It is well recognized that the envelopment and egress of viruses are complicated processes, and HSV-1 forms mature viruses through the budding of viral glycoproteins and nucleocapsids into the lumens of cytoplasmic membranous compartments. HSV-1 was the first large assembled DNA virus to be reported as being sorted into MVBs (Crump et al., 2007). Vps4, an enzyme required for producing luminal vesicles, is essential for the cytoplasmic assembly of HSV-1. Moreover, Vps4 is also an ATPase that is required for four protein complexes that function as ESCRTs. It has been demonstrated that the dominant-negative ESCRT-III complex overwhelmingly inhibits HSV-1 replication by preventing virus envelopment, in line with the role of Vps4. The ESCRT-III complex and Vps4 are packed into mature HSV-1 virions and exosomes, whereas ALIX and TSG101, two dominant-negative proteins, are detectable at low levels and contribute to HSV-1 production (Pawliczek and Crump, 2009). Specifically, for many enveloped viruses, ESCRT provides sites for viral proteins involved in assembly and envelopment to interact intimately, whereas viruses, including HSV-1, recruit ESCRT components to specific compartments. In addition, glycoprotein B (gB, encoded by HSV-1), HLA-DR (DR) molecules, and CD63 (a late endosomal marker) are also present in exosomes. The glycoprotein of gB manipulates DR via hijacking DR from the primary transport route into the exosomal pathway and thus provides a new method of viral immune evasion (Temme et al., 2010). Moreover, the site of intracellular gB varies, indicating that gB is dependent on the exosomal pathway. The intracellular trafficking of gB and the envelopment/egress of HSV-1 rely on MVB biogenesis (Calistri et al., 2007). This further suggests that the sorting of gB into MVB membranes is obligatory for the formation of mature HSV-1 and that modified MVB membranes provide a platform for the recruitment of MVB components to allow virus envelopment and egress.

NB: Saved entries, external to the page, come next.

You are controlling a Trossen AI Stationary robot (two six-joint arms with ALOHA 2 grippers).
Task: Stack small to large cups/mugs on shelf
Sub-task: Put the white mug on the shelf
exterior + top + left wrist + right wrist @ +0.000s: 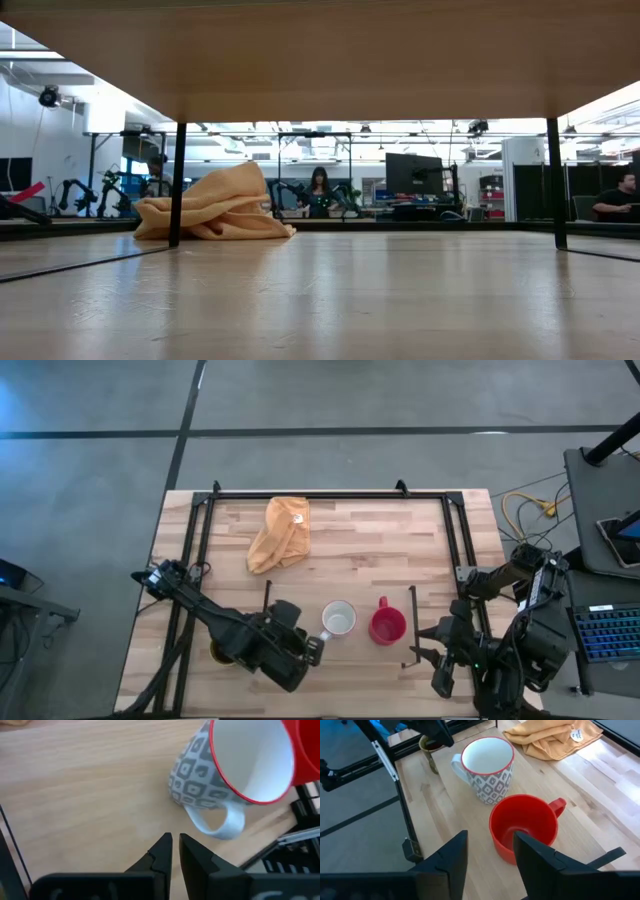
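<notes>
The white mug [338, 619], grey-patterned with a red rim, and the small red mug [387, 626] stand upright side by side on the light-wood shelf [300, 622], between its black rails. The brown-gold mug [217, 653] stands left of the shelf, mostly hidden under my left arm. My left gripper [175, 844] is shut and empty, just short of the white mug's handle [220, 822]. My right gripper [490, 845] is open and empty at the shelf's right end, just short of the red mug [522, 827].
A yellow-orange cloth [280, 532] lies crumpled on the table behind the shelf and also shows in the low view [215, 205]. A black frame [320, 495] runs along the table's far and side edges. People and other robots show in the room behind.
</notes>
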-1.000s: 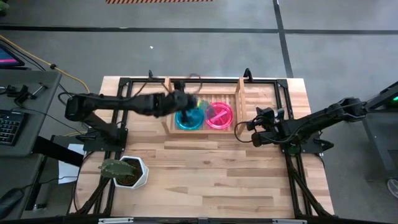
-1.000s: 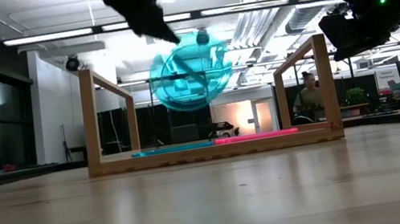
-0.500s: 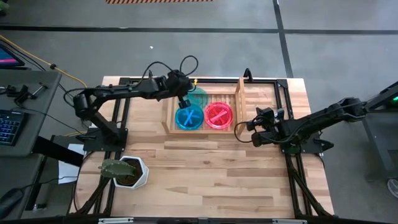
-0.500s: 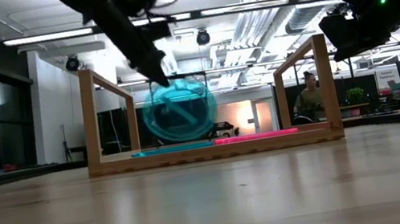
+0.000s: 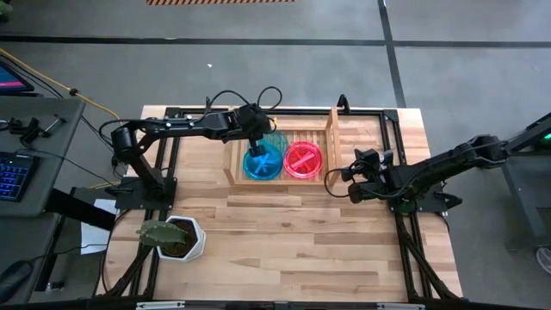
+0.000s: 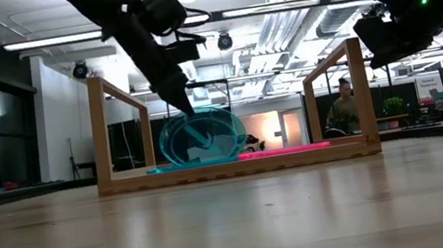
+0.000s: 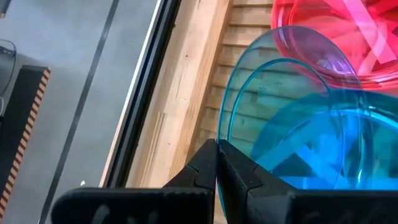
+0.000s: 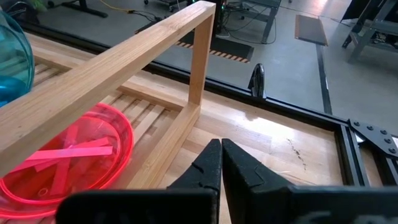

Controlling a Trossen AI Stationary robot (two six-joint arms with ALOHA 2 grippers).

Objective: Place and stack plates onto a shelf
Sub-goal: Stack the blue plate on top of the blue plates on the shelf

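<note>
My left gripper [image 5: 256, 140] [image 6: 186, 108] is shut on a teal plate [image 5: 274, 141] [image 6: 202, 136] that stands tilted inside the wooden shelf [image 5: 235, 145] [image 6: 102, 135], over its left half. Below it a teal stack [image 5: 261, 164] lies flat on the slats, and a pink stack [image 5: 303, 159] [image 8: 68, 155] lies beside it on the right. My right gripper [image 5: 331, 180] [image 8: 221, 149] is shut and holds nothing. It hovers above the table just right of the shelf's right rail [image 8: 124, 74]. My left gripper pinches the teal plate's upper rim [image 7: 220, 138] between its two fingertips [image 7: 205, 163], slanting down from the table's left side. The plate stands steeply on edge below the fingers. Its lower edge [image 6: 205, 159] is down at the teal stack on the shelf's base.
A white hexagonal plant pot [image 5: 178, 238] sits near the table's near-left corner. Bare butcher-block tabletop [image 5: 301, 232] lies in front of the shelf. A black frame [image 5: 392, 129] borders the table. A person [image 6: 345, 108] sits far off in the room.
My left gripper has come down into the shelf with the teal plate. The plate was lifted clear above the rails; now it stands low between them with its lower edge at the teal stack. The right arm has kept still.
</note>
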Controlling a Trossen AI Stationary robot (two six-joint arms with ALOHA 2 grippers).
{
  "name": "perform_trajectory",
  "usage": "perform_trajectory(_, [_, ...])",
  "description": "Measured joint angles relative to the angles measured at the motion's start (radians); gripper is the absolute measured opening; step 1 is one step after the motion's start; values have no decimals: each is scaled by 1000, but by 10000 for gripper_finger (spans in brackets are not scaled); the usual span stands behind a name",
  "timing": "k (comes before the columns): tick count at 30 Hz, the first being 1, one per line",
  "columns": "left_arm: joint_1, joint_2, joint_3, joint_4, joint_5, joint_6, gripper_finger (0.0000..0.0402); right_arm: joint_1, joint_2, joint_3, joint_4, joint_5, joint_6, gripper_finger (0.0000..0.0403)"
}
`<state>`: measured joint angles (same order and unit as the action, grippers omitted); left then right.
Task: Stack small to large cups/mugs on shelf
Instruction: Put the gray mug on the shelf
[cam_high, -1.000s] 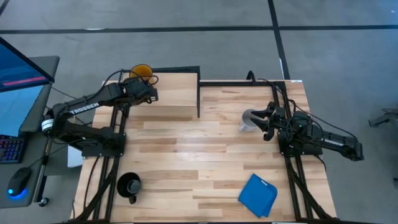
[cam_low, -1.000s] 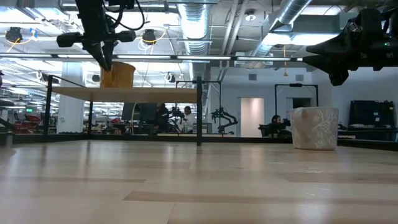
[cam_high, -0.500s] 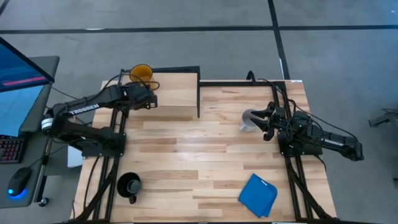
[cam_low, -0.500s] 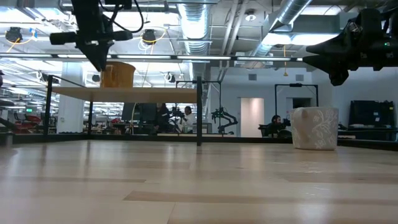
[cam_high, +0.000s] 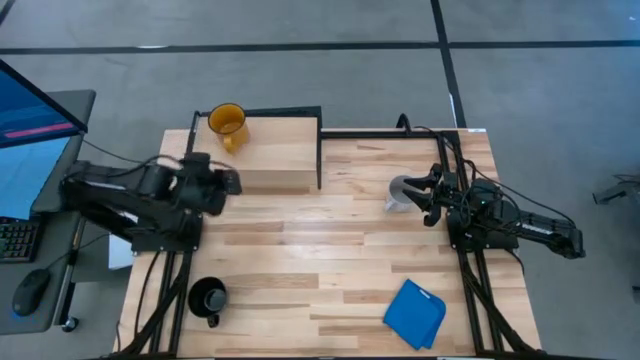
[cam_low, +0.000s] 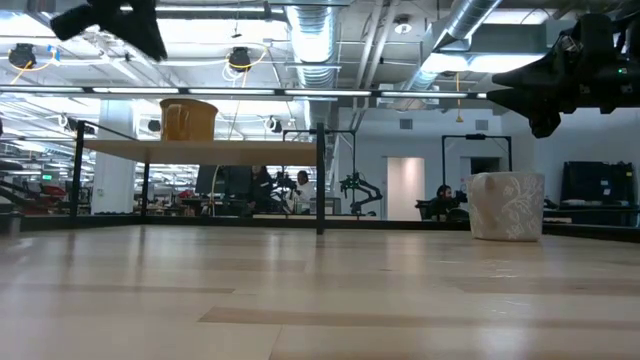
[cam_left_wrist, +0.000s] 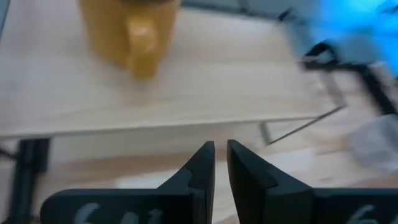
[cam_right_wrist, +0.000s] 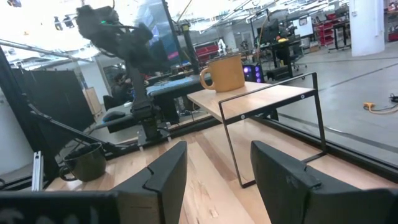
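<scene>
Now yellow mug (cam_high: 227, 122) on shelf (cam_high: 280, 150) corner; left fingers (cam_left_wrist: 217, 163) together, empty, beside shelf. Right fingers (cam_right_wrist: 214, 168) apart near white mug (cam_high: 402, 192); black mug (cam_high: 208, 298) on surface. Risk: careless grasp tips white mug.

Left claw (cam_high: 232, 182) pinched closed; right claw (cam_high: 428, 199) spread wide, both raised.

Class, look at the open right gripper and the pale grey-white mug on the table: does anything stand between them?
Nothing visible does. The right gripper hangs open right beside the pale grey-white mug on the table, with only bare wood nearby.
</scene>
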<state>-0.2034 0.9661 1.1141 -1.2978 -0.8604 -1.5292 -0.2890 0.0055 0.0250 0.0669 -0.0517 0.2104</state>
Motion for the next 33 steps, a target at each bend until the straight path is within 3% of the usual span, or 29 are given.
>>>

HSV-2 is one of the most prevalent genital pathogens in humans, infecting the genital tract mucosa (Lee and Ashkar, 2012; Zhu et al., 2017). HSV-2 is also involved in HIV infection and prevalence, and the ability of HSV-2 to evade the immune response and establish a latent infection has made it difficult to develop an effective vaccine (Chan et al., 2011). The innate and adaptive immune processes underlying the response to HSV-2 provide a powerful foundation for the research and development of an effective HSV-2 vaccine (Akinyi et al., 2017; Zhu et al., 2017). However, to date, there has not been a study on the relationship between HSV-2 infection and exosomes.

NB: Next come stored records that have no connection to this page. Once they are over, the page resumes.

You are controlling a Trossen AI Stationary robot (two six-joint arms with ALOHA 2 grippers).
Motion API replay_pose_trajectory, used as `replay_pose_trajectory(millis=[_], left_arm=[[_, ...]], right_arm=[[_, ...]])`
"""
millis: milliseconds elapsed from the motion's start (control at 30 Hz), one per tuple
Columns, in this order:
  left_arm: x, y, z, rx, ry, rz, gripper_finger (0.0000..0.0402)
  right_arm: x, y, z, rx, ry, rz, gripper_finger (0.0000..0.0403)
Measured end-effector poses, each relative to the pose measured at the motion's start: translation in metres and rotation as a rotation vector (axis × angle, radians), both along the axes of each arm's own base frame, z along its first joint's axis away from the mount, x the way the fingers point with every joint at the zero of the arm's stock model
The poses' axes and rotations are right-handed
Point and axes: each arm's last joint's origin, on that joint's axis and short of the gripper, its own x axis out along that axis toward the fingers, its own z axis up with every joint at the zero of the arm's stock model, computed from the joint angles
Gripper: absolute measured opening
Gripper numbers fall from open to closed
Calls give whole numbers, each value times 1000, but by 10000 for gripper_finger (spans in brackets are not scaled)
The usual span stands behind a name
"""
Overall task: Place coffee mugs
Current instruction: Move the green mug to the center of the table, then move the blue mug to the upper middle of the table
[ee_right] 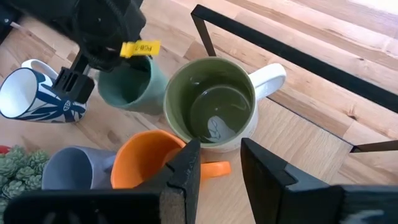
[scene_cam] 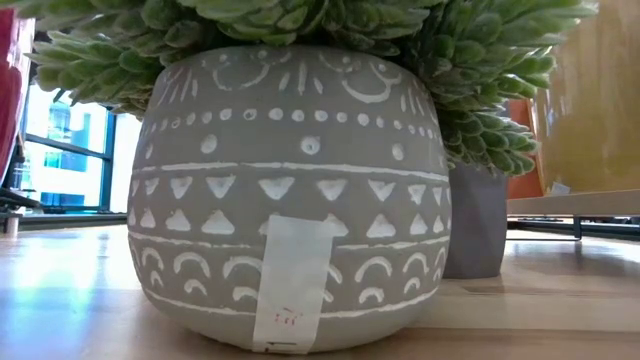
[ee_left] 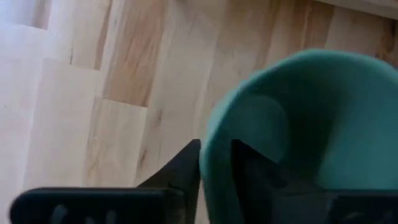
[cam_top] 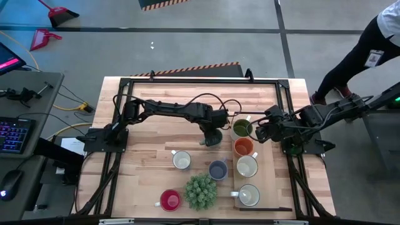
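Note:
A green mug (ee_left: pixel 298 124) stands on the wooden table (cam_top: pixel 150 150) beside an olive green mug (ee_right: pixel 211 102) and an orange mug (ee_right: pixel 149 158). My left gripper (ee_left: pixel 216 149) points down over the green mug (cam_top: pixel 212 139), with the mug's wall between its fingers. My right gripper (ee_right: pixel 221 155) hovers open above the olive green and orange mugs and holds nothing. Two white mugs (cam_top: pixel 247 166) (cam_top: pixel 249 195) stand in line below the orange one. Nearer the front stand a blue-grey mug (cam_top: pixel 217 169), another white mug (cam_top: pixel 181 160) and a red mug (cam_top: pixel 170 200). My left gripper has the green mug's wall at the rim (ee_left: pixel 214 168), one finger (ee_left: pixel 249 180) inside the mug and the other finger (ee_left: pixel 183 174) outside. The fingers come from above, pointing steeply down. The mug stands upright with its bottom on the table.
A spiky green plant (cam_top: pixel 200 191) in a patterned grey pot (scene_cam: pixel 290 200) stands near the front edge and fills the low view. A black frame (ee_right: pixel 280 50) runs round the table. A person (cam_top: pixel 369 50) walks past the far right corner.

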Motion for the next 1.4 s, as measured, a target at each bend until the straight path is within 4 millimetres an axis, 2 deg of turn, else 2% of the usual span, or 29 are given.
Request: replay_pose_trajectory(millis=[233,400,567,700,833,933,1000,1100,1200,1300,1400], left_arm=[[-2,5,5,8,-6,16,148],[-2,6,36,17,8,-12,180],[-4,6,77,27,-25,-26,185],[-15,2,109,35,1,-65,184],[-35,-11,122,19,152,-95,184],[-38,-27,126,-26,134,-125,184],[-49,-41,138,-109,127,-181,184],[-66,-58,156,-124,75,-224,184],[-86,-70,167,-28,77,-239,184],[-121,-79,182,72,74,-247,184],[-156,-89,184,113,76,-235,184]], right_arm=[[0,0,0,8,4,4,94],[0,0,0,8,6,5,94],[-1,0,0,8,8,5,94],[-1,0,0,8,9,6,94],[-1,0,0,-4,16,26,94],[-1,0,0,-5,16,27,94],[-1,0,0,-1,18,29,94],[-1,0,-1,6,22,32,94],[-1,0,-1,5,23,32,94],[-1,0,-1,5,21,32,94],[0,1,0,7,18,32,94]])
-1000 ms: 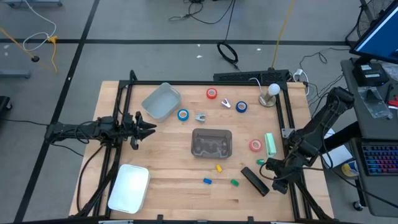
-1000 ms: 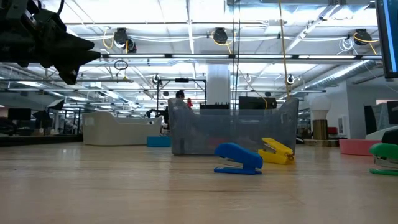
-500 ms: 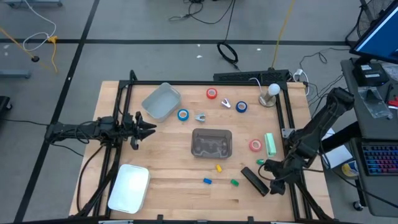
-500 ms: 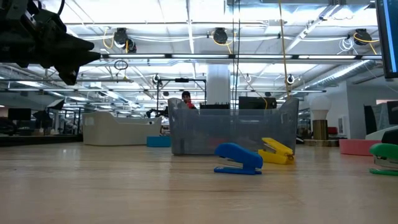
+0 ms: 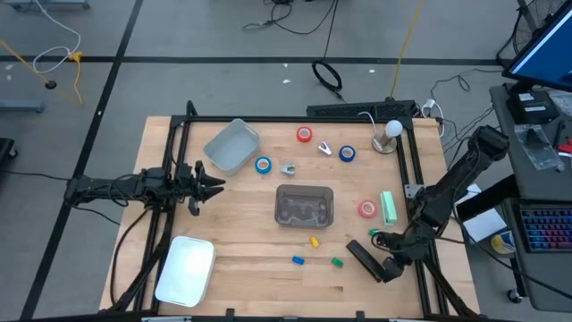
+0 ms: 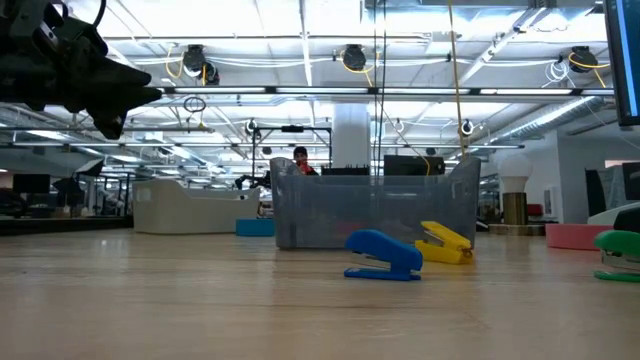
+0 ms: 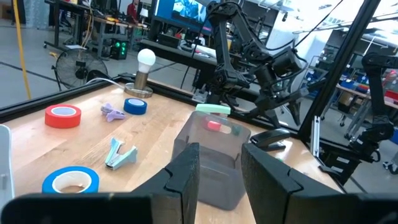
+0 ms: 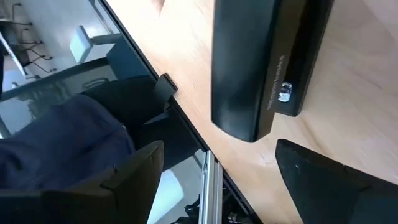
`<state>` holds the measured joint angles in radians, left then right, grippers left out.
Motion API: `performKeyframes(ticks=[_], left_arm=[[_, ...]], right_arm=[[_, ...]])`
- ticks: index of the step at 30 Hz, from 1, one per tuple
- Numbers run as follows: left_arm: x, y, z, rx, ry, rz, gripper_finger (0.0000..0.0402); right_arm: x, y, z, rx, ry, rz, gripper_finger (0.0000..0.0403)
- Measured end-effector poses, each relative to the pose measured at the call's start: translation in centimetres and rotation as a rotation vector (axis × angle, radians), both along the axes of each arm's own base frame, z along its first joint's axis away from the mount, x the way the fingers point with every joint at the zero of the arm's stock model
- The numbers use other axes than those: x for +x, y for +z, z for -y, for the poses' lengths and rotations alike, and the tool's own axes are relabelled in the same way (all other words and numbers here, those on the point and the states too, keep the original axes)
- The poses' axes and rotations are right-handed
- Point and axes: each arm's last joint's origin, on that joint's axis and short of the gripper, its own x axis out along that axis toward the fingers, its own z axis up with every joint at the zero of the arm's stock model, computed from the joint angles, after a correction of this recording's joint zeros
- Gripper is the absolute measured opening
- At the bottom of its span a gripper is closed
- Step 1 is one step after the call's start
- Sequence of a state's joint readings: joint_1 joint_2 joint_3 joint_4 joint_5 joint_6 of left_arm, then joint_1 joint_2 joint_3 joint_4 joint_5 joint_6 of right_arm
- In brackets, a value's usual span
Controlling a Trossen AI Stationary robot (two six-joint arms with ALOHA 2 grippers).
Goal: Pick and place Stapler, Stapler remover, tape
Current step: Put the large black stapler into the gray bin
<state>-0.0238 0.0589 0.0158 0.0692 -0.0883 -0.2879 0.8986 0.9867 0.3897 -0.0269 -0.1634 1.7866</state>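
Wooden desk [image 5: 241, 259] w/ black frame, grey floor w/ cables around. Right gripper [image 5: 386, 266] at near-right corner, fingers wide apart, over the black stapler [image 5: 364, 259]. Left gripper [image 5: 213, 185] hovers at left, fingers slightly apart, empty. Tape rolls [image 5: 305, 134] far side; remover probably the grey bit [image 5: 288, 167].

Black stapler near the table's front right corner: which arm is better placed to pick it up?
Right. The right gripper hangs open right at the black stapler, fingers spread beside it. The left gripper waits across the table, holding nothing.
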Motion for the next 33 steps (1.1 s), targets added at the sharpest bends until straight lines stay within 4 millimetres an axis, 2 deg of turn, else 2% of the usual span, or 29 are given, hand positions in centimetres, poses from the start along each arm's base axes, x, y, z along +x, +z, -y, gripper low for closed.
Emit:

VZV is a highly contagious virus that only affects humans. VZV can cause chickenpox among the elderly and immunocompromised individuals during acute infection (Ahmed et al., 2015). Although primary chickenpox is typically self-limited, VZV can remain dormant in the nervous system and then is reactivated in a weak host, leading to shingles or inflammation (Kurapati et al., 2017). Given that T cells play a crucial role in disseminating VZV to the skin and ganglia in the early period of VZV infection, a nonhuman primate model of VZV infection was used to demonstrate VZV-T cell interactions. The data revealed that the gene expression of the model for regulating cell metabolism, antiviral immunity, and the cell cycle were altered (Arnold and Messaoudi, 2017). To date, no study has addressed the role of exosomes in VZV.


The beta herpesvirus family contains HCMV, HHV6, and HHV7. HCMV has been widely studied; however, data on HHV6 and HHV7 remain scarce.

HCMV is a prototypical beta herpesvirus. With nearly 40 known gene products, HCMV is involved in multiple physical and pathological processes, including processing and presenting antigens, interferon and chemokine signaling, initiating apoptotic signaling, and functioning as a cytokine, to evade and subvert the host immune defense (Hudson, 2014). HCMV infection is always associated with acute allograft ejection and chronic allograft vasculopathy in transplant patients whose immune system is suppressed. By stimulating endothelial cells (ECs) to release antigenic exosomes, HCMV exacerbates allograft rejection in response to the allogeneic CD4+ memory T cell-mediated immunity (Walker et al., 2009), revealing a novel manner for EC-derived exosomes to evade immune surveillance. In addition, because ESCRT machinery is important for incorporating the viral cargo into MVBs, HCMV is reported to undergo maturation independent of ESCRT components, different from HSV-1 (Fraile-Ramos et al., 2007). However, another study reported that the final step in HCMV production requires the ESCRT machinery (Tandon et al., 2009). Thus, the exact site of the final envelopment for HCMV remains unclear and warrants further investigation. Based on the study by Cepeda V et al., HCMV generates vesicles that traffic between the trans-Golgi network (TGN) and endosomes. The vesicles include the TGN and endosome markers (TGN46, annexin I, CD63, endosomal marker early endosome antigen 1, transferrin receptor, and the cation-independent mannose 6-phosphate receptor) to achieve viral envelopment (Cepeda et al., 2010). Nevertheless, the mechanisms involved in virus envelopment and egress still await detailed elucidation.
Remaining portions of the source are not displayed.